» Assignment:
Nothing but the text should be carried over: reproduce all the data exactly and leave out every image.

↓

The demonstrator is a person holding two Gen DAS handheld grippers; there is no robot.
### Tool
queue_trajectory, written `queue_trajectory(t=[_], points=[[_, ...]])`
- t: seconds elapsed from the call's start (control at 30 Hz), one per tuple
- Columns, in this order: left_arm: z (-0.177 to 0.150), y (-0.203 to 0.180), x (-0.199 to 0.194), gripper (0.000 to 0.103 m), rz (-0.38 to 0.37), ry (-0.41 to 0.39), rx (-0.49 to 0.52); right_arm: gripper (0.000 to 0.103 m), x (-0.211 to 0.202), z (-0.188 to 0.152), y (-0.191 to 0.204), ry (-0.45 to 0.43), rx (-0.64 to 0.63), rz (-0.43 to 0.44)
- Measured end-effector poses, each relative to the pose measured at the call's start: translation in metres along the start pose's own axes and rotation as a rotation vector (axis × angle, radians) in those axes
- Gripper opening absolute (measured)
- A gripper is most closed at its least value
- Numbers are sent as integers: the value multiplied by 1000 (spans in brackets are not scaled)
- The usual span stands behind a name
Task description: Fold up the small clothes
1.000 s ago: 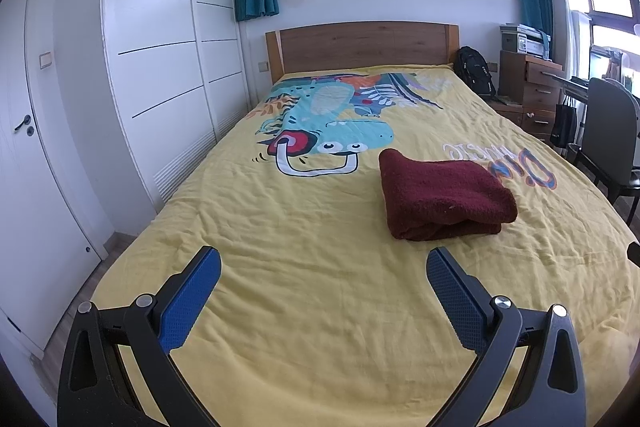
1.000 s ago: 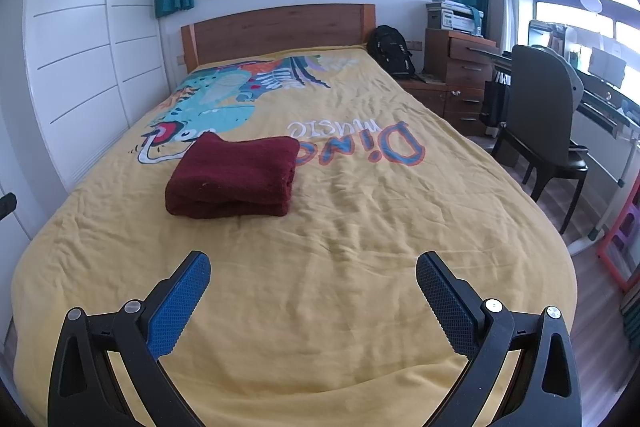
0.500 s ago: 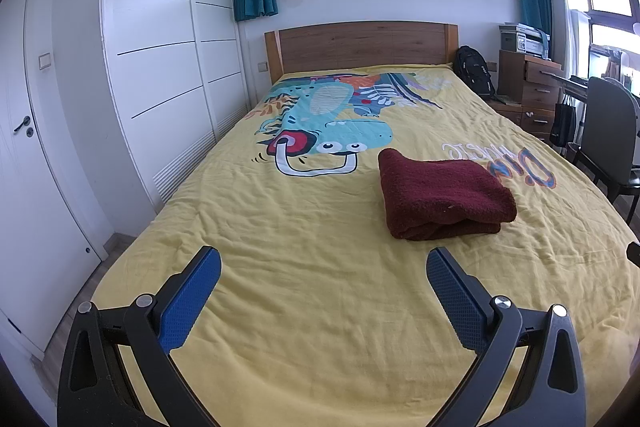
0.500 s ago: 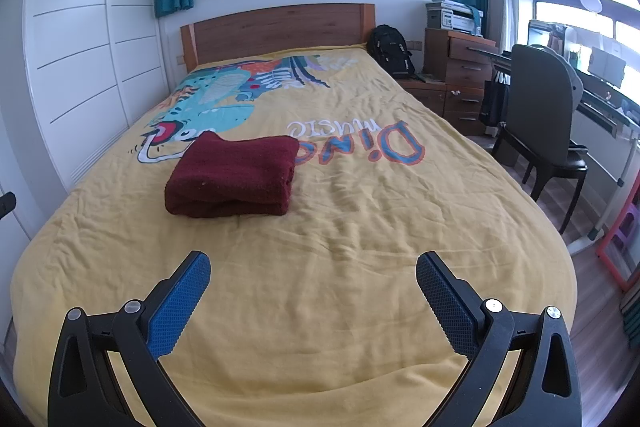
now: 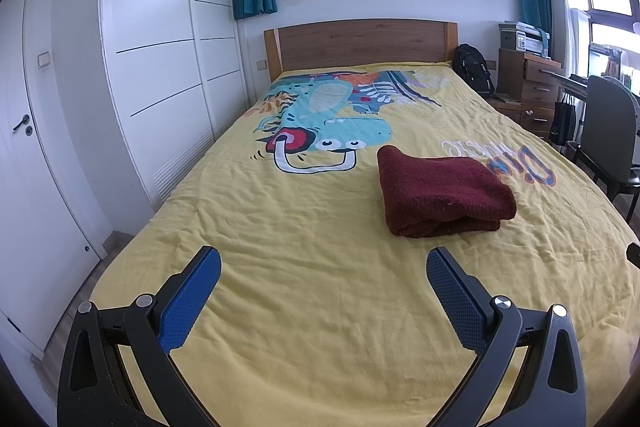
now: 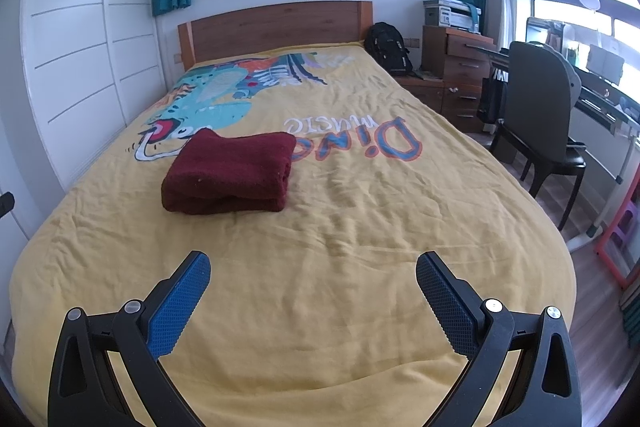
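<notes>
Hovering above the foot of the bed (image 5: 320, 307), the left gripper (image 5: 323, 263) and right gripper (image 6: 313, 267) both hold their fingers spread wide, with nothing between them. The cloth (image 5: 442, 197), a dark red fleecy piece, lies on the yellow cover as a neat stacked rectangle, well apart from both tools: at about 1 o'clock in the left view and 11 o'clock in the right view (image 6: 230, 173). It sits just beside the dinosaur print, its layered open edges facing the cameras and a rounded fold on the far side.

Judging by that tidy stack, the fold looks finished or nearly so. If one more fold is wanted, the best grip is probably low on the two near corners, each gripper pinching all layers together so none slide. Lift only a little, carry the edge evenly toward 12 o'clock, and let go only once the corners line up. The thick pile may spring back, so a light press afterwards could help.
</notes>
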State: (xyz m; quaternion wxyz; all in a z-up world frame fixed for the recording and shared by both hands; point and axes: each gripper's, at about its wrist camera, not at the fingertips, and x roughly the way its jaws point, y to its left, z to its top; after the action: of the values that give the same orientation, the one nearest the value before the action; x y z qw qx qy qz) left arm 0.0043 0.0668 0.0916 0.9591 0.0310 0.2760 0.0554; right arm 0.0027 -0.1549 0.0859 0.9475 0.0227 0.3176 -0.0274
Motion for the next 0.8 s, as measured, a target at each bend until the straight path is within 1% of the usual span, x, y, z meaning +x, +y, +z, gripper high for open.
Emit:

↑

» Answer to the exercise:
The demonstrator is a person holding two Gen DAS handheld grippers; there is no robot.
### Tool
queue_trajectory, written `queue_trajectory(t=[_], points=[[_, ...]])`
- t: seconds elapsed from the call's start (control at 30 Hz), one per tuple
- Columns, in this order: left_arm: z (-0.177 to 0.150), y (-0.203 to 0.180), x (-0.199 to 0.194), gripper (0.000 to 0.103 m), rz (-0.38 to 0.37), ry (-0.41 to 0.39), rx (-0.49 to 0.52); right_arm: gripper (0.000 to 0.103 m), x (-0.211 to 0.202), z (-0.188 to 0.152), y (-0.191 to 0.204), ry (-0.45 to 0.43), rx (-0.64 to 0.63), rz (-0.43 to 0.44)
- Measured end-effector poses, each relative to the pose measured at the call's start: translation in metres along the start pose's own axes and rotation as a rotation vector (axis × angle, radians) in those axes
- Gripper opening absolute (measured)
- A gripper is most closed at its least value
- Numbers are sent as integers: the value multiplied by 1000 (spans in brackets are not scaled)
- The usual span stands behind a name
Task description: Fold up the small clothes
1.000 s ago: 
1.000 s ago: 
0.500 s ago: 
0.500 s ago: 
now: 
now: 
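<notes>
Hovering above the foot of the bed (image 5: 320, 307), the left gripper (image 5: 323, 263) and right gripper (image 6: 313, 267) both hold their fingers spread wide, with nothing between them. The cloth (image 5: 442, 197), a dark red fleecy piece, lies on the yellow cover as a neat stacked rectangle, well apart from both tools: at about 1 o'clock in the left view and 11 o'clock in the right view (image 6: 230, 173). It sits just beside the dinosaur print, its layered open edges facing the cameras and a rounded fold on the far side.

Judging by that tidy stack, the fold looks finished or nearly so. If one more fold is wanted, the best grip is probably low on the two near corners, each gripper pinching all layers together so none slide. Lift only a little, carry the edge evenly toward 12 o'clock, and let go only once the corners line up. The thick pile may spring back, so a light press afterwards could help.
</notes>
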State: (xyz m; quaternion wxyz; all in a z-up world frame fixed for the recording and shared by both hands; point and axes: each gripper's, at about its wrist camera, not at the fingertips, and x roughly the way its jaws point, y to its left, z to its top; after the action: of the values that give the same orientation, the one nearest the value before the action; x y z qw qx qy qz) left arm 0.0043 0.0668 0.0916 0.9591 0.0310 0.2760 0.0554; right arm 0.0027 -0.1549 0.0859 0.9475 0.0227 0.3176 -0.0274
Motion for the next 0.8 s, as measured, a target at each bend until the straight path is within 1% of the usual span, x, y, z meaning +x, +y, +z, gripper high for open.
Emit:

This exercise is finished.